◆ Problem description: Could you return each line of the material that has "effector" in it?

_ _ _ _ _ _ _

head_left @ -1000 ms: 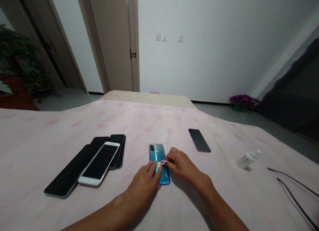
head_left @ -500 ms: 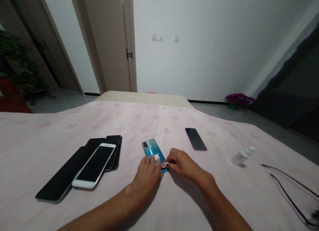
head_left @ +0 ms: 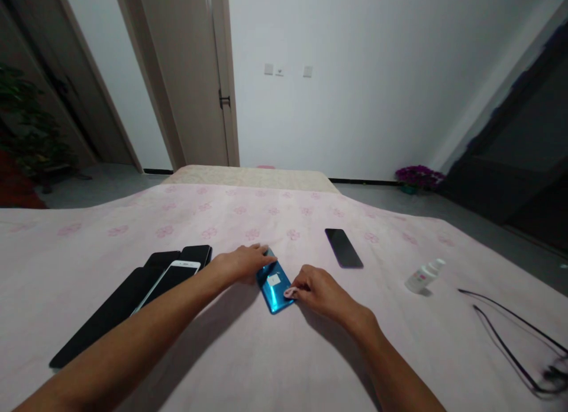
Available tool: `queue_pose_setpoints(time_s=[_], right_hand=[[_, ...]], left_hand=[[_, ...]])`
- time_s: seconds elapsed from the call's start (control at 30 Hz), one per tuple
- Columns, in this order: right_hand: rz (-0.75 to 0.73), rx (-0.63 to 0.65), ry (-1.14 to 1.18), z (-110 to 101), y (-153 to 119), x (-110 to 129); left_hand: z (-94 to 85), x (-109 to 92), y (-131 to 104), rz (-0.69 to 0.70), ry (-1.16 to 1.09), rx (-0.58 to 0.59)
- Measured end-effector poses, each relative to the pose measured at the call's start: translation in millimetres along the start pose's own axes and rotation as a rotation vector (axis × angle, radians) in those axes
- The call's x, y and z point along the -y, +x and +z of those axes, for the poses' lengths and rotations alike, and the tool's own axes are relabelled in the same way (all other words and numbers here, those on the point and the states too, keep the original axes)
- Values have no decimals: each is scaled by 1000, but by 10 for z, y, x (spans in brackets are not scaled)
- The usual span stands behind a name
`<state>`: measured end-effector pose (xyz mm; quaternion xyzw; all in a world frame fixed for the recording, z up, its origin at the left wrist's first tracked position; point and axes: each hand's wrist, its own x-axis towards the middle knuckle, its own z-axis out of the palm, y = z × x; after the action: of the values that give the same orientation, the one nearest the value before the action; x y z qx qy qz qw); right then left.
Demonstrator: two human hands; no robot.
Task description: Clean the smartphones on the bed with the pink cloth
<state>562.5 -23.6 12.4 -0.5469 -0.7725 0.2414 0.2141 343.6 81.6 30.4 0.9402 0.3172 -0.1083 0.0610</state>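
A blue smartphone [head_left: 271, 293] lies back side up on the pink floral cloth, a white label on its back. My left hand [head_left: 247, 263] grips its far end, with fingers over the camera corner and the left edge. In my right hand [head_left: 316, 289] a small pale pink cloth [head_left: 290, 292] is pinched between thumb and fingers. That cloth presses on the phone's near right edge. How much of it is folded inside my fingers is hidden.
At left are several stacked phones, including a white one [head_left: 186, 267] and a black one [head_left: 106, 311], partly behind my left arm. A dark phone [head_left: 344, 248] lies at right, beyond my right hand. Farther right are a white spray bottle [head_left: 423, 277] and a black cable [head_left: 506, 341].
My left hand has moved from the phone's near left side up to its far end, uncovering the label. The right hand still holds the cloth near the same edge. The view shifted slightly.
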Motion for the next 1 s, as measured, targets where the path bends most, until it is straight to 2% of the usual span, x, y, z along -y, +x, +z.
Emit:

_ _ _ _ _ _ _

◆ Solved exercise:
- Measured end-effector poses, each relative to the pose measured at the call's start: translation in millimetres along the start pose's own axes and rotation as a rotation vector (axis × angle, radians) in those axes
`<state>`: measured end-effector pose (xyz mm; quaternion xyzw; all in a world frame fixed for the recording, z up, its origin at the left wrist's first tracked position; point and axes: each hand's wrist, its own x-axis towards the middle knuckle, its own z-axis out of the palm, y = z × x; after the action: of the values that give the same orientation, the one nearest the value before the action; x y z qx qy qz qw); right then left.

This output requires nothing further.